**PROBLEM REQUIREMENTS**.
Print the data below again in full, exactly as it stands, with no images.

Items from a data source
━━━━━━━━━━━━━━━━━━━━━━━━━━━━━━
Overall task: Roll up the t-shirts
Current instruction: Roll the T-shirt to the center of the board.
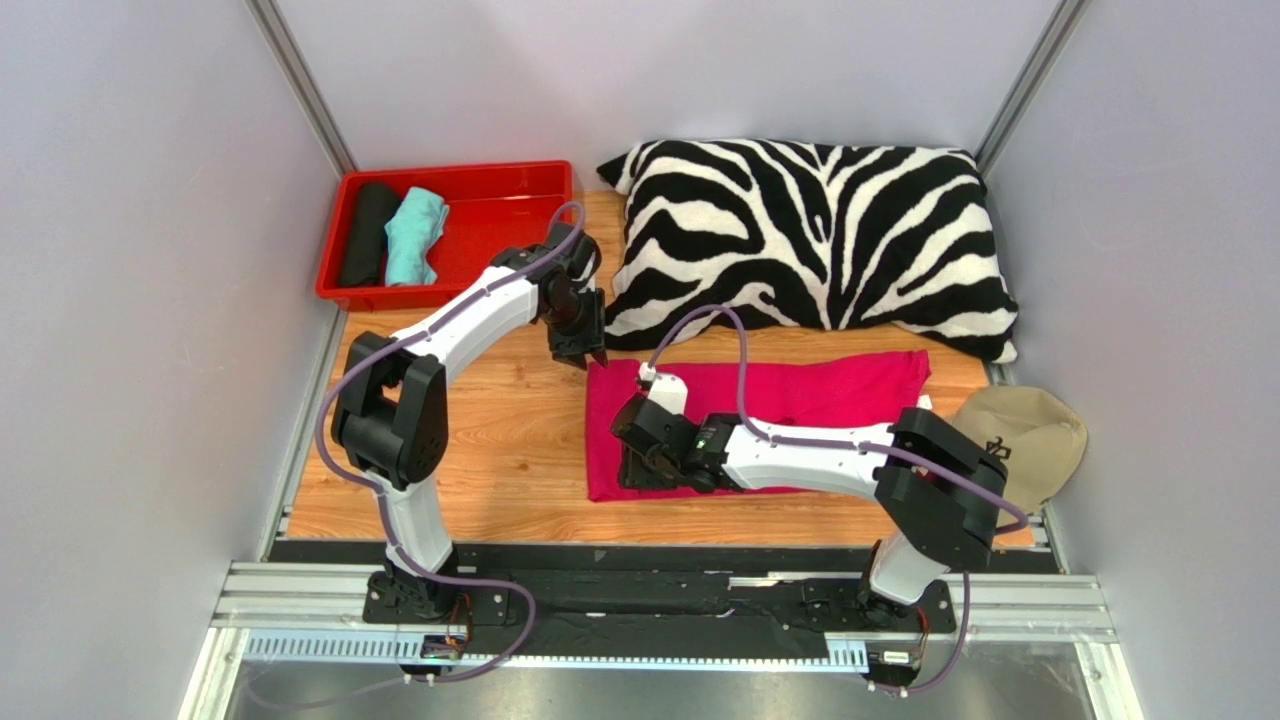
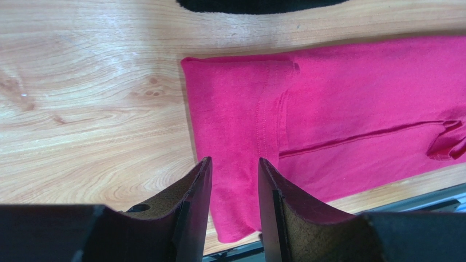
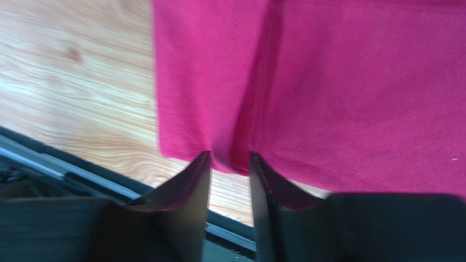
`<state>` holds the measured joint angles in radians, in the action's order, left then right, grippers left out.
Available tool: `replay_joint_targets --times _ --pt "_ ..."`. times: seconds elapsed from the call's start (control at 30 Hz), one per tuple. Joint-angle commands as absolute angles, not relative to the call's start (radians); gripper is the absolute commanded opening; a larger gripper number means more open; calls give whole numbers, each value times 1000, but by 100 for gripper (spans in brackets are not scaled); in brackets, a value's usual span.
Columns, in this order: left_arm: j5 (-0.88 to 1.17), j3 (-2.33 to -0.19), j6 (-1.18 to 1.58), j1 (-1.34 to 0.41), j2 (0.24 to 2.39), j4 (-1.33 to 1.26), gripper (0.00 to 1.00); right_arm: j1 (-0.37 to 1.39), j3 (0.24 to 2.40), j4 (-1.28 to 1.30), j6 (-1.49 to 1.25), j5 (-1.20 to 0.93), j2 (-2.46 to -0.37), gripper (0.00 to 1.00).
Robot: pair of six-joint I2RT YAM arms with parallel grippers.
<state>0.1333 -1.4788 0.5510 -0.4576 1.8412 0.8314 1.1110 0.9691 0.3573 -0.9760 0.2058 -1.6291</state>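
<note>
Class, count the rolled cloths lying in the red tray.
2, both at the left end of the red tray: a black roll and, on its right, a mint-green roll. None seems hidden.

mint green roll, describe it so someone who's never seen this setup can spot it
Start at the zebra-striped pillow at the back; left of it sits a red tray. Two cloth rolls lie side by side at its left end. The mint-green roll is the right one, beside the black roll.
</note>
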Motion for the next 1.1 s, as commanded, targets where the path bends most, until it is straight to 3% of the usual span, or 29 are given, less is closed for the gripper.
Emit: replay_joint_targets --times 0.0,0.03,0.13,0.2,0.33,0.5,0.83,0.97,1.07 --pt "170 -1477 523 -457 1858 804 44 1111 931 333 -1011 204 -1648 28" --pt "175 -1476 522 -456 1862 802 44 1112 925 333 -1017 207 -1643 18" --pt "178 -1477 515 -456 1868 798 44 1112 904 337 -1034 201 -1623 4" --pt "178 -1471 512 -456 1870 795 44 1123 896 344 -1048 204 -1606 2" --pt "179 -1430 517 -446 1855 766 45 1132 900 353 -1060 204 -1627 1" --pt "238 -1375 517 -397 1824 717 53 1135 894 348 -1065 190 -1637 4" --pt "391 -1292 537 -345 1836 600 56 1176 1069 596 -1003 331 -1584 29" --pt "396 -1298 545 -334 1861 597 53 1215 1178 623 -960 361 -1644 27" --pt "397 -1305 545 -327 1881 603 52 1227 1259 620 -931 348 -1722 18"
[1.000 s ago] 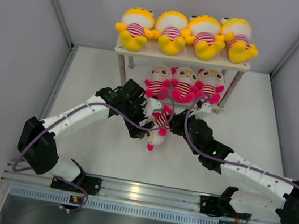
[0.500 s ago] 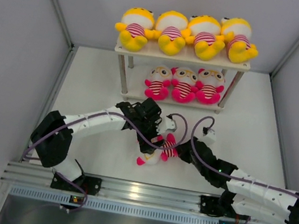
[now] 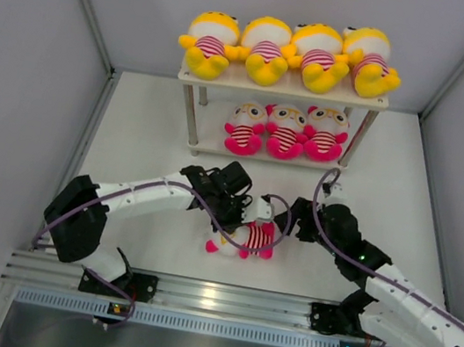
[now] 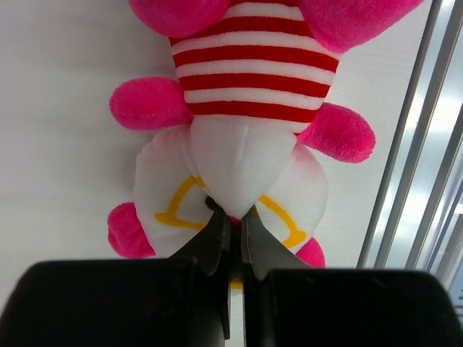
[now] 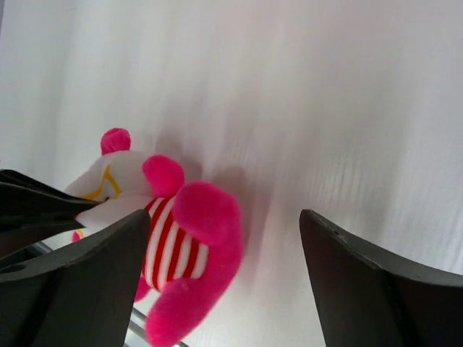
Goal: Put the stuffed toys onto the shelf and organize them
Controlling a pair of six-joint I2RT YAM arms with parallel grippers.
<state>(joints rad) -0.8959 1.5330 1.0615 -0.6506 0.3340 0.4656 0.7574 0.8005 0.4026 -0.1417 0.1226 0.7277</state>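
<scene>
Pink doll caught by the face, near the shelf.
Left gripper clamps its face; right gripper jaws stand apart beside it.

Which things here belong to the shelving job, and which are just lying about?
Job: four yellow plush dolls in striped shirts; three pink-limbed plush dolls on the lower tier; fourth pink-limbed doll on the table, pinched by the left claw; pale two-tier shelf; open right claw.
Lying about: nothing loose, only the aluminium rail.
</scene>
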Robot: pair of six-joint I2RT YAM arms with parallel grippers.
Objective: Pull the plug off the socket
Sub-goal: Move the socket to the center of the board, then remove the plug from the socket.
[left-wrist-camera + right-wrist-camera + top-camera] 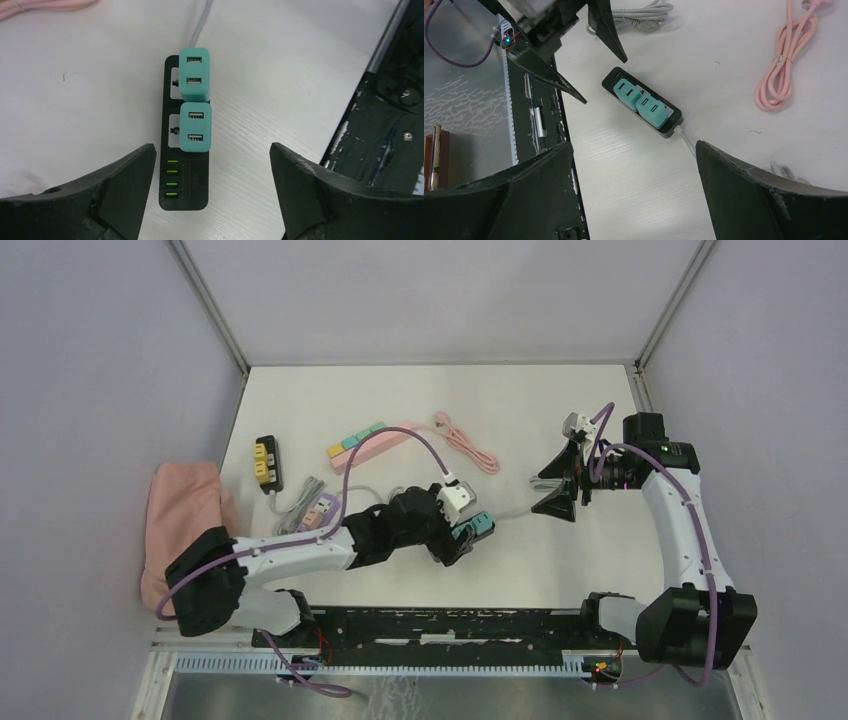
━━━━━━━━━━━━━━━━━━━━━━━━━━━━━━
**OUTPUT OF THE TASK**.
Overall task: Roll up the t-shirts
Current instruction: Roll the T-shirt to the center of the board.
`<state>` holds the measured joint angles in radians, in the action's order, left then right, grippers left out.
Available tool: `replay_joint_targets --times _ --pt "_ ..."`. times: seconds elapsed from the call's start (control at 30 Hz), one per tuple. Joint-angle commands as absolute angles, not relative to the call's start (radians); gripper is the absolute commanded opening; a larger gripper number means more open; calls give whole numbers, each value times 1000, but by 100 for gripper (spans in brackets are not scaled); in brackets, a value's usual span.
Columns, in this order: left_arm: j5 (-0.88 to 1.17), j3 (-2.33 to -0.19), j6 (-1.18 to 1.58), j1 (-1.34 to 0.41), j2 (0.24 to 2.39), j4 (-1.33 to 1.26), gripper (0.00 to 1.00); right_arm: j1 (-0.37 to 1.39), j3 (0.24 to 2.40), j4 (-1.28 to 1.30), j6 (-1.49 to 1.25), j5 (-1.20 to 0.93), j2 (-2.46 to -0.37), gripper (0.00 to 1.00).
Robot: pair of six-joint I2RT YAM arms with parallel grippers.
<state>0.1333 -1.4788 0.5510 -0.4576 1.8412 0.8314 1.1110 0.9691 0.3573 -0.9760 0.2058 -1.6291</state>
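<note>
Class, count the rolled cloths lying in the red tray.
2, both at the left end of the red tray: a black roll and, on its right, a mint-green roll. None seems hidden.

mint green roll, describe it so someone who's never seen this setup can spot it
Start at the zebra-striped pillow at the back; left of it sits a red tray. Two cloth rolls lie side by side at its left end. The mint-green roll is the right one, beside the black roll.
</note>
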Motion for the next 1.1 s, as commanded, targets where the path bends most, until it is straight to 3% of the usual span, or 29 are given, less is closed for the gripper.
Emit: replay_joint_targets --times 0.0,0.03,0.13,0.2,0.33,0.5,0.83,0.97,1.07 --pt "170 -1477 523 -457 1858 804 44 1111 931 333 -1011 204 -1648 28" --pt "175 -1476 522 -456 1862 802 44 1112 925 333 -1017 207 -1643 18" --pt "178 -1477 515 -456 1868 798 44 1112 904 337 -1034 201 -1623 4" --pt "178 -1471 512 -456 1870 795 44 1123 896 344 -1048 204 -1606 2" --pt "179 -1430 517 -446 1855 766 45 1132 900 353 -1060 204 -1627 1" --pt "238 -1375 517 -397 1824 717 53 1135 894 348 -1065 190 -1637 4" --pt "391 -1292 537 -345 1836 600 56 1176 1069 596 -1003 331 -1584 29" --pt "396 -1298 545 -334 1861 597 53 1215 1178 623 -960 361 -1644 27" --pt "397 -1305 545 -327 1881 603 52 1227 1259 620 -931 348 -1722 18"
[1.000 s ago] 
[0.500 s ago] 
[now] 
[now] 
[now] 
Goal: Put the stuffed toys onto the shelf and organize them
Controlling a pair of six-joint I2RT YAM arms with parallel grippers.
<state>(joints rad) -0.8959 1.5330 1.0615 -0.6506 0.3340 0.4656 0.7574 0.8005 0.4026 -0.1417 0.1226 0.7277</state>
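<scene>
Pink doll caught by the face, near the shelf.
Left gripper clamps its face; right gripper jaws stand apart beside it.

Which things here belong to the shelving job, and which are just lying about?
Job: four yellow plush dolls in striped shirts; three pink-limbed plush dolls on the lower tier; fourth pink-limbed doll on the table, pinched by the left claw; pale two-tier shelf; open right claw.
Lying about: nothing loose, only the aluminium rail.
</scene>
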Robot: pair of six-joint I2RT YAM arms with parallel grippers.
Objective: Pull the plug off the socket
Sub-goal: Move the socket to the center of the board, then remove the plug from the socket.
[left-wrist-camera + right-wrist-camera + top-camera] 

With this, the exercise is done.